Michael had Aziraphale by the hair, head pulled back, serrated butter knife pressed to his throat. The same butter knife Aziraphale had been using a moment ago to cut the crepe he had Postmate’d from his favorite London restaurant.

See? This was why Crowley hated food. Because to eat you used weapons of murder.

He raised his hands, bottle of wine still in one of them. “Hold on now, we're haven’t done a thing.”

“You tricked us,” Michael snarled. “The trial wasn’t fair.”

That struck a nerve with Crowley, and he couldn’t really put his finger on why. “Since when have things been fair? Since when has any of this been fair?”

“You both deserve proper punishments!” The self-righteous prick demanded.

“Did She say that, or are you doling out these proper punishments now?”

“Silence!” Her gaze crackled with lightning, her wings flexing from her back, large and wonderfully white.

For a moment Crowley remembered his own wings, how they had once been white, too, the brilliant white of new stars. He had matched the stars in Alpha Centauri to them, he loved the color so. (Also, he was just a little bit vain.) But now they were black as soot, black as pavement, black as—well.

As sin, as the metaphor goes.

A constantly reminder of the question he should have never asked, the answer he should have never pursued.

He still remembered the Fall. He remembered it worst in the moments just before dawn, when the night was at its darkest. He remembered how Michael had sauntered up to him, and grabbed him by the side of his face. He remembered the look in her eyes as she whispered,

— **“You are nothing more than a snake”** —

and pushed him off the edge of the world he knew, down and down into the pit where the prince of Hell had fallen.

He remembered how the wind swirled around him, tearing at him, ripping away the parts of him that made him good and whole, and left him hollow and strange and terrifying, Michael’s words rebounding in his head.

You are nothing more than a snake.

You are nothing more.

You are nothing.

A snake.

And he felt the words burrow into those parts of him that were gone. Those parts of him that had been shorn clean, and they changed him. Those words changed him like a parasite changes its host.
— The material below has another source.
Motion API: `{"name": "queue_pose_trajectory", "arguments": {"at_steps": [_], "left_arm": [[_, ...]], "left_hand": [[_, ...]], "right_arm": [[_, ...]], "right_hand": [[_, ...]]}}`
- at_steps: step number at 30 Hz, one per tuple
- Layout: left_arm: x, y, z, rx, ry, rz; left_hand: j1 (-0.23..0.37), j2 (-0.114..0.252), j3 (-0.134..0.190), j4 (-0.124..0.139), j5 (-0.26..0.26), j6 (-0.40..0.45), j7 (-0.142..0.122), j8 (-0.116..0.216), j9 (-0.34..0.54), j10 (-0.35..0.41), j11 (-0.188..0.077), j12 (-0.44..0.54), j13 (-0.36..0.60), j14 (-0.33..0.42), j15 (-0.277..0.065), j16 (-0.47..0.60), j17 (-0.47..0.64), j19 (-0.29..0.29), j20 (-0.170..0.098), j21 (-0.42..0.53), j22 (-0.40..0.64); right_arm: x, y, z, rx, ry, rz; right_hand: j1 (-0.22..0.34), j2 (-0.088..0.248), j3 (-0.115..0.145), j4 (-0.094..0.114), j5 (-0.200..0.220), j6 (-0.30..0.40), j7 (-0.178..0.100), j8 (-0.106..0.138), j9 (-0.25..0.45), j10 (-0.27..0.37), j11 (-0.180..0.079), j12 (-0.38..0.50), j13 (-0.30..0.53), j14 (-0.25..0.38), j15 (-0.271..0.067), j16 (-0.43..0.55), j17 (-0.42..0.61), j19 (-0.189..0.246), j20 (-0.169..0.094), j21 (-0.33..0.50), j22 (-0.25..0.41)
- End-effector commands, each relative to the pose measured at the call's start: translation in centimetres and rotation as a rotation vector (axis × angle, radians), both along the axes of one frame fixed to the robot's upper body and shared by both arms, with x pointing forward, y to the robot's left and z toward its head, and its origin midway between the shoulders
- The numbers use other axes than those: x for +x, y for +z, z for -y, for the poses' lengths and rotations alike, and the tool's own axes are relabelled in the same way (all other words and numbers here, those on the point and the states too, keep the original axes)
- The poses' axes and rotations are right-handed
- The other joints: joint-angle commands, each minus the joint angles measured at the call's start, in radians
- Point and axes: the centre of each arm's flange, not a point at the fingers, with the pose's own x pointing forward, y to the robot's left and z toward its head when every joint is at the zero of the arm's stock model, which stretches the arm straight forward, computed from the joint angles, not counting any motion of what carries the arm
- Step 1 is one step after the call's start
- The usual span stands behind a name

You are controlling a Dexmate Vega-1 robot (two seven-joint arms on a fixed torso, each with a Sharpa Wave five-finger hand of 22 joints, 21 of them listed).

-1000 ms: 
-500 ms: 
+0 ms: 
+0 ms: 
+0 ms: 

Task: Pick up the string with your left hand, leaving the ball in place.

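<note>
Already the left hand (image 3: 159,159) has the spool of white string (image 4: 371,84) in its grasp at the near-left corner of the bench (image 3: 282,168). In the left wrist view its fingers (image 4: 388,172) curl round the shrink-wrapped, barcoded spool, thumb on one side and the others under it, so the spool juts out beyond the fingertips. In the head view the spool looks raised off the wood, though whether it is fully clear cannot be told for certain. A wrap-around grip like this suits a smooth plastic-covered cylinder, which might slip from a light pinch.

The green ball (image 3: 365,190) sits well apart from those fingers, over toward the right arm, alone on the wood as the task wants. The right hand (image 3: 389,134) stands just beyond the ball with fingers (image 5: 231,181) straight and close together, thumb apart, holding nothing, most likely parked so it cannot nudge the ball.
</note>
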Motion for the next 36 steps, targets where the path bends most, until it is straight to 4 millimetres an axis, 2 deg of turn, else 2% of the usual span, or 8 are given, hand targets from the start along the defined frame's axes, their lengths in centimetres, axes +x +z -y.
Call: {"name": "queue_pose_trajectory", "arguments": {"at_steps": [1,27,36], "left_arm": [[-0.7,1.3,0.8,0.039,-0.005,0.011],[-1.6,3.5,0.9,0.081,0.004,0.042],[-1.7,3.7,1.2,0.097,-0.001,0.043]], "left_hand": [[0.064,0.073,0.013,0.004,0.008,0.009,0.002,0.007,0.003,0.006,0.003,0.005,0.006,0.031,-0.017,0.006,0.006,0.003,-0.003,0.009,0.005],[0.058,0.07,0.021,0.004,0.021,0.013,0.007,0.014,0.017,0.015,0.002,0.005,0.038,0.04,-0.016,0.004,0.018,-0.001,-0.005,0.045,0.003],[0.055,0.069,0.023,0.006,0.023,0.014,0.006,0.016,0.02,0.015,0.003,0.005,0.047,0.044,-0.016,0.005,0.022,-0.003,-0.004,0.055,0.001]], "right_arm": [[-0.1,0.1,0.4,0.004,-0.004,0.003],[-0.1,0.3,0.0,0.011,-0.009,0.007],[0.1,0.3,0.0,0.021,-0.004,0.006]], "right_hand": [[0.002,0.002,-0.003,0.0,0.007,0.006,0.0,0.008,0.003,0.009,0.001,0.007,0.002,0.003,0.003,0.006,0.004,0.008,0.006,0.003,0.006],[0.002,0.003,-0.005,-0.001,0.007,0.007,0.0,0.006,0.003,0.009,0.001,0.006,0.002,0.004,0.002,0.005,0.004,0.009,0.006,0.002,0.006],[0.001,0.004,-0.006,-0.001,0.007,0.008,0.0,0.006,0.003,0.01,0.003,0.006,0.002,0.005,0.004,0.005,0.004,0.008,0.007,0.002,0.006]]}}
Like kudzu changes a tree. Until there were only the words Michael had spoken, and the echo of a hollow angel.

Crowley looked at Michael now, and the memory burned fresh, and he hated it. He gritted his teeth and said, “Let him go.”

“He deserves punishment—as do you,” Michael snapped.

“Then punish me.”

“Oh, I will.”

In a crack of lightning, the scenery shifted: from bookstore to—to—to a church. For Hell’s sake, why a fucking church? The pews were empty, the steepled cathedral stretching up into darkness, the rafters creaky, the stained glass windows hauntingly colorful in the full moon, spilling a kaleidoscope of dull light onto the pulpit and the fountain, the stone statue of an angel atop it, behind.

He tensed, waiting for the crack of pain to strike through his center, but…there was nothing. His feet didn’t burn. That was odd. But perhaps it was just the expensive soles of his new shoes. They wouldn’t keep the fury of heaven out for long, he feared.

Michael didn’t seem to notice. She was too busy herding Aziraphale around behind the pulpit, and the fountain of holy water there. Ah, now Crowley understood.

Aziraphale struggled against her. “I—I don’t understand why you’re doing this, Michael. We haven’t—we haven’t done anything, have we Crowley?”

Other than defy both heaven and hell and thwart the end of the world and then tricking both heaven and hell into thinking they had become something more than what they had been… “…No?”

“Lies!” Michael snapped. “I will not hear your lies. I will not hear your insolence. Demon, you have tainted him. You have destroyed his light!”

Crowley scoffed. “I appreciate the credit, but Aziraphale did it all on his own.”

For his part, Aziraphale looked absolutely mortified. “I am not tainted!”

“Think of it as a nice seasoning.”

Aziraphale blinked, not sure whether it was an insult or a compliment. Little bit of both, perhaps, if Crowley wanted to be truthful. He shrugged in the angel’s direction.

Michael went on, oblivious to their exchange. “I know your ways, demon. You are all the same. You can never be like us again.”

That surprised him. “Be like you? Why’d I want to do something stupid like that?”

“All you demons want the same. You rioted because you felt you wanted more. You always feel like you want more. You’re never satisfied,” Michael snapped. Aziraphale tried to struggle his way out of his superior’s grip, but Crowley knew it was a lost cause. Aziraphale was good at a great many things, but none of them were physical.

Well, hardly none were.

Michael pressed the blade sharper against Aziraphale’s neck. Crowley could try to miracle the butter knife out of Michael’s grip, but then Michael might just miracle Aziraphale somewhere else—without him. He had to think this through slowly, and he did just that—think.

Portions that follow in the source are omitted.